Vancouver Technical Artist

Wednesday, December 5, 2018

Fast distance calculations

I may as well put this into it's own little post...

One of the things that I've been doing with scripts in Unity is finding ways to disable objects based on distance. Naturally LODGroups are meant for that, but I'm referring to things such as lights, particles, and other things that don't have a mesh renderer component.

As I mentioned in the previous post, while something like "Vector3.Distance(a, b)" is convenient, it is also quite intensive. So when dealing with potentially hundreds of objects every frame, it can add quite a lot to the CPU overhead.

The solution is to use a fast distance calculation:
public static float FastDist2D(Vector3 a, Vector3 b)
{
    Vector2 heading;

    heading.x = a.x - b.x;
    heading.y = a.z - b.z;

    return heading.x * heading.x + heading.y * heading.y; }

Since the action in most games takes place horizontally, it makes sense to simply use the X and Z coordinates without involving any square roots.
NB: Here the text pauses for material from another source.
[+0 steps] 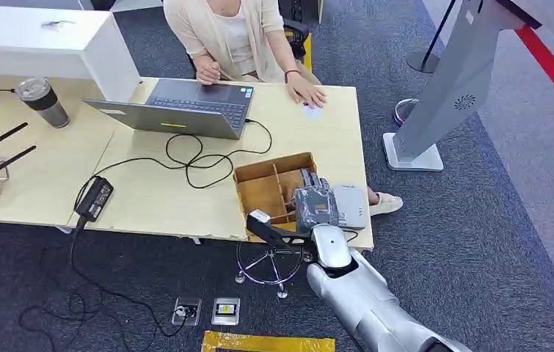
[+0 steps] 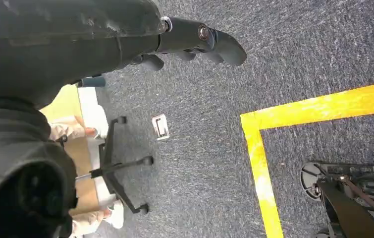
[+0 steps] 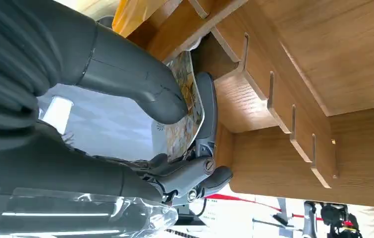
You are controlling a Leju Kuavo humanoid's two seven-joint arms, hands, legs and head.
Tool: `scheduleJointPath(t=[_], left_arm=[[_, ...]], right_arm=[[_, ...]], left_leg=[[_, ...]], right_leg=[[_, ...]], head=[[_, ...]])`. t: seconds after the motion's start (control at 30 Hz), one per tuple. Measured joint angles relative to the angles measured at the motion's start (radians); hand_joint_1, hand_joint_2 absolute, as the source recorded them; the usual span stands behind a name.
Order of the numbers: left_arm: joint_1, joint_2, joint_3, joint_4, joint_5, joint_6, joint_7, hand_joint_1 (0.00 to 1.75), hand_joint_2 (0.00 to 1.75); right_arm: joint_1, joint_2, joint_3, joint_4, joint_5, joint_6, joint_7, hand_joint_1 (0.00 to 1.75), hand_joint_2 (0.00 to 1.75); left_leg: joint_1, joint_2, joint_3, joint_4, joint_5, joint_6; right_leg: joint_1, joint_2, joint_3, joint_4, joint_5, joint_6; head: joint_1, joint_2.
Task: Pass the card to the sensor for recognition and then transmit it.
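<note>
A pale wooden table (image 1: 318,132) spans the scene, where a seated person (image 1: 233,37) in a cream cardigan rests one hand on an open grey laptop (image 1: 186,110) and the other flat on the tabletop. Beyond the table's right end a tall grey kiosk stand (image 1: 450,81) rises from the dark carpet (image 1: 494,242). At the near right corner of the table sits a brown wooden divided box (image 1: 268,189), with a flat white device (image 1: 350,205) just beside it. The robot's right hand (image 1: 314,207) reaches over the box's right-hand compartments; the right wrist view shows its thumb (image 3: 140,84) and darker fingers (image 3: 207,109) pinching a patterned card (image 3: 182,114) at the box's slotted dividers. The left hand (image 2: 194,42) hangs over the carpet near a strip of yellow floor tape (image 2: 264,168), its fingers curled in around nothing.
</note>
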Motion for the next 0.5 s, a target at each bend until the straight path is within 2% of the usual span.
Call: scheduleJointPath(t=[0.4,0.47,0.5], left_arm=[[0.000,0.000,0.000,0.000,0.000,0.000,0.000,0.00,0.00],[0.000,0.000,0.000,0.000,0.003,0.017,0.021,0.00,0.00],[0.000,-0.002,0.000,0.000,0.005,0.031,0.038,0.00,0.00]], right_arm=[[0.000,0.000,0.000,0.000,0.000,0.000,0.000,1.75,1.75],[-0.016,0.006,0.000,-0.003,-0.011,-0.055,-0.042,1.75,1.75],[-0.044,0.013,0.000,-0.007,-0.024,-0.122,-0.087,1.75,1.75]], left_leg=[[0.000,0.000,0.000,0.000,0.000,0.000],[0.000,-0.001,-0.002,0.000,0.001,0.000],[0.000,0.000,-0.004,0.000,0.002,-0.002]], right_leg=[[0.000,0.000,0.000,0.000,0.000,0.000],[0.000,0.000,0.000,0.001,0.001,-0.001],[0.000,0.001,-0.003,0.001,0.003,-0.002]], head=[[0.000,0.000],[0.001,0.000],[0.000,0.000]])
And an all encompassing binary distance check would look like this:
public static bool FastDistCheck2D(Vector3 a, Vector3 b, float d)
{
    float distSqr;
    Vector2 heading;

    heading.x = a.x - b.x;
    heading.y = a.z - b.z;

    distSqr = heading.x * heading.x + heading.y * heading.y;

    if(distSqr < d * d)
        return true;

    else
        return false;
}

Clean and simple!
Calculating in 3D is just as easy of course, simply make "heading" a vector 3, and add the "y" component.
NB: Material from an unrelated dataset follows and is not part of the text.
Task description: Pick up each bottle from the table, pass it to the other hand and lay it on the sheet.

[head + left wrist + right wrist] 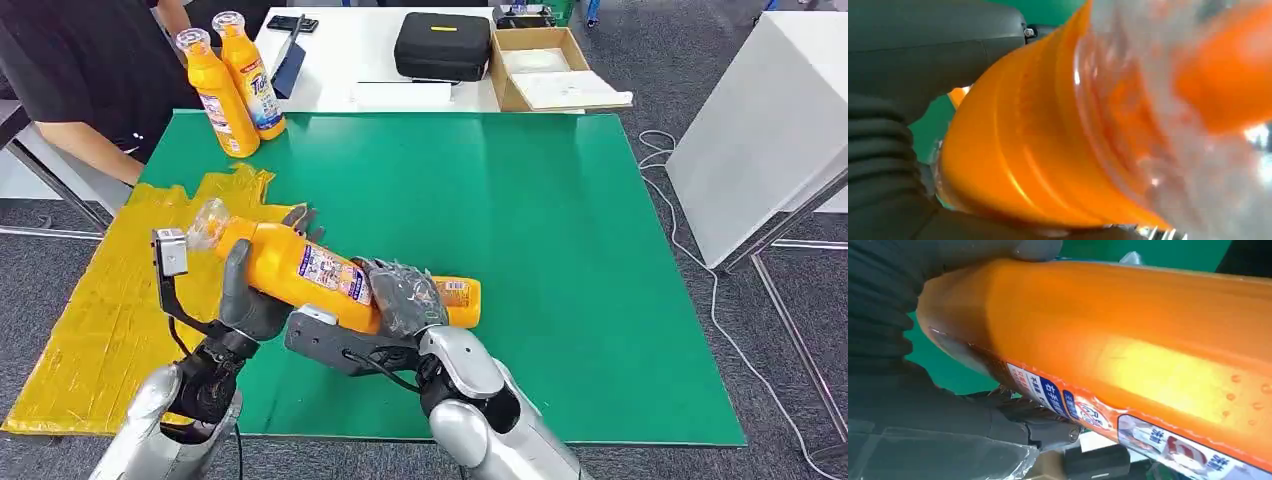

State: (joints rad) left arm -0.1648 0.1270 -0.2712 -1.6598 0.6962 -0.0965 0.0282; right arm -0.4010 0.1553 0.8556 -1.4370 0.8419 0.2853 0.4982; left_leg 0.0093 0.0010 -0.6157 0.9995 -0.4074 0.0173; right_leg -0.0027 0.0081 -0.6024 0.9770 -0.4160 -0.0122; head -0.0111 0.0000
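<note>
Both hands are gripping the orange plastic bottle (330,277): right hand (405,297) wrapping the base end, left hand (255,290) clasping the neck end, above the green mat (520,230). Early release risks a drop. Crumpled yellow sheet (90,330) is lying leftward, unobstructed; two standing orange bottles (232,85) are waiting well apart.

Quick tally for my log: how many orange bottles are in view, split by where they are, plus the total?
Held between both hands: 1, the bottle, gripped by the left hand and the right hand.
Standing at the far left corner of the green mat: 2, one bottle and another.
On the yellow sheet: 0.
Total: 3 bottles.
</note>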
Wednesday, October 17, 2018

Lessons in art optimizaion

In the last several years, my spread of platforms I use for Unity covers slow low end mobiles phones and laptops (like the venerable Samsung S4 and dual core Intel PCs), to high end consoles and desktops. And it's been very interesting to see how each generation of Unity provided various levels of performance across these different platforms.

While something like the Samsung S4 (from 2013) isn't fast by any means, it sometimes surprised me with how slow it is compared to an old dual core laptop from 2011, and a relatively ancient Intel Q6600 (One of the first quad cores they released in 2007). But still, having access to low end platforms is excellent when looking at the nitty gritty of performance optimization.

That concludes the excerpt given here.